◆ How to complete this task: For this exercise, print only the lines from the one containing "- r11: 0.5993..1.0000" through the end of the material below, exactly as given.

◆ Supplied data:

- Opening Delimiter -

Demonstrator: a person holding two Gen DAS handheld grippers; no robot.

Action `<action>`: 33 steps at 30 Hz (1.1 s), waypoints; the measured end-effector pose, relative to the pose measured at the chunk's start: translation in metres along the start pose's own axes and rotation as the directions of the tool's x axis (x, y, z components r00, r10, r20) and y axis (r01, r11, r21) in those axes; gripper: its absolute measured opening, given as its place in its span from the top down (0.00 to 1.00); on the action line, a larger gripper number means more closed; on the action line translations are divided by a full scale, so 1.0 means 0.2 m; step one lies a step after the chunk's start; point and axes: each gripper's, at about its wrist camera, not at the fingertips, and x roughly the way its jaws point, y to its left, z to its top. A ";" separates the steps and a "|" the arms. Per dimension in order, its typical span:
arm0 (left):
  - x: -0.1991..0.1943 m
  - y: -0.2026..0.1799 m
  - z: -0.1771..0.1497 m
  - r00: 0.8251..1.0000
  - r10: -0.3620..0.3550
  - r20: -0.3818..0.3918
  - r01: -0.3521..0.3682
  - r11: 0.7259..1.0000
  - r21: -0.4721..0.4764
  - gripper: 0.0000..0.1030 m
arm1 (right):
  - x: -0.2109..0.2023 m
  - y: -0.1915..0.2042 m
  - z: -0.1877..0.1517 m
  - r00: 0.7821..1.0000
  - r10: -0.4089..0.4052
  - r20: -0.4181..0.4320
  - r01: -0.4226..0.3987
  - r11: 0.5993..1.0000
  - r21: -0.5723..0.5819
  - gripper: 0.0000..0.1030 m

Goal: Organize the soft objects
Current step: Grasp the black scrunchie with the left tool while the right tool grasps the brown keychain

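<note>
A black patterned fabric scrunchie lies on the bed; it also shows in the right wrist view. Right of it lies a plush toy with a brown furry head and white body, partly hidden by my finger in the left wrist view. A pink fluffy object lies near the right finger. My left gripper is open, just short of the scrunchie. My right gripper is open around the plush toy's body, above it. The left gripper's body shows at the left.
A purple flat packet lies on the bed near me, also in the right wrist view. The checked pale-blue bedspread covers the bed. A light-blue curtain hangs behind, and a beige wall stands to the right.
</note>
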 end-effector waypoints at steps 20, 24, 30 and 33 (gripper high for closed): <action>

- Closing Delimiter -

◆ Answer to the problem:
  - r11: 0.5993..1.0000
  - r21: -0.5723..0.5819
  - gripper: 0.0000..0.1030 m

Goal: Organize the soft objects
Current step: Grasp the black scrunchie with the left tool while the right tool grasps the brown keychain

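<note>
A black patterned fabric scrunchie lies on the bed; it also shows in the right wrist view. Right of it lies a plush toy with a brown furry head and white body, partly hidden by my finger in the left wrist view. A pink fluffy object lies near the right finger. My left gripper is open, just short of the scrunchie. My right gripper is open around the plush toy's body, above it. The left gripper's body shows at the left.
A purple flat packet lies on the bed near me, also in the right wrist view. The checked pale-blue bedspread covers the bed. A light-blue curtain hangs behind, and a beige wall stands to the right.
</note>
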 end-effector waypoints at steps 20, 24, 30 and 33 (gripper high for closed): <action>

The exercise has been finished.